Selon Philippe Copinschi, ce phénomène n’est pas isolé. En effet, de « nombreux pays de la sous région (Afrique de l'Ouest, ndlr) ont connu l’euphorie au moment des découvertes et ont été déçus. Ces expériences appellent à être prudents concernant ce qu’on va réellement pouvoir exploiter ». Pourtant, le Ghana, pays producteur de pétrole depuis 2010,  a connu une situation inverse et aujourd’hui, il produit « 100 000 barils par jour, ce qui est très significatif, observe Benjamin Augé. Il gagne environ 1 milliard de dollars par an avec sa production de pétrole ».  

Des bidons d'essence en Angola © AFP
Des bidons d'essence en Angola © AFP
Corruption

Malgré les importants revenus que le pétrole engendre dans certains Etats pétroliers africains, ces derniers n’ont pas forcément une bonne réputation car ils sont souvent associés à la corruption. « Dans des pays où les institutions sont relativement fragiles, il y a une tentation de s'approprier les recettes pétrolières ou minières en général », assure Philippe Copinschi qui ajoute : « l'avantage du Sénégal est qu'il commence à avoir une histoire d'alternance démocratique donc de contrôle interne plus efficace. La société civile est plus mobilisée que dans d'autres pays, ce qui peut servir de garde fou à des dérives liées à la corruption ». 

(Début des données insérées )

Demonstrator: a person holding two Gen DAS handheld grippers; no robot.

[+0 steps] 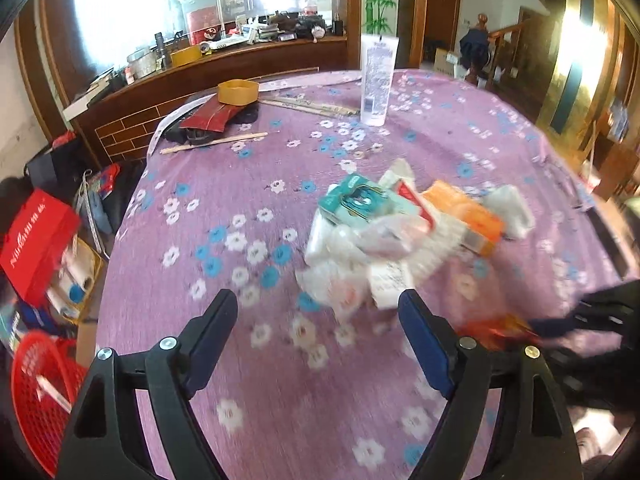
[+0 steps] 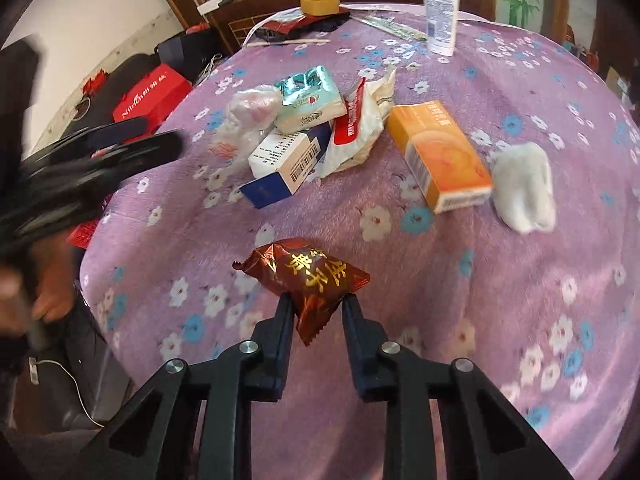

En dépit de ces garde-fous, certaines personnes, certaines personnes de la société civile ont voulu lancer un débat sur le fait que la découverte de gisement en Afrique « a souvent débouché sur une guerre civile, affirme Abdoulaye Thiane, rédacteur en chef du journal sénégalais Sud Quotidien, mais cela a été balayé d'un revers de main".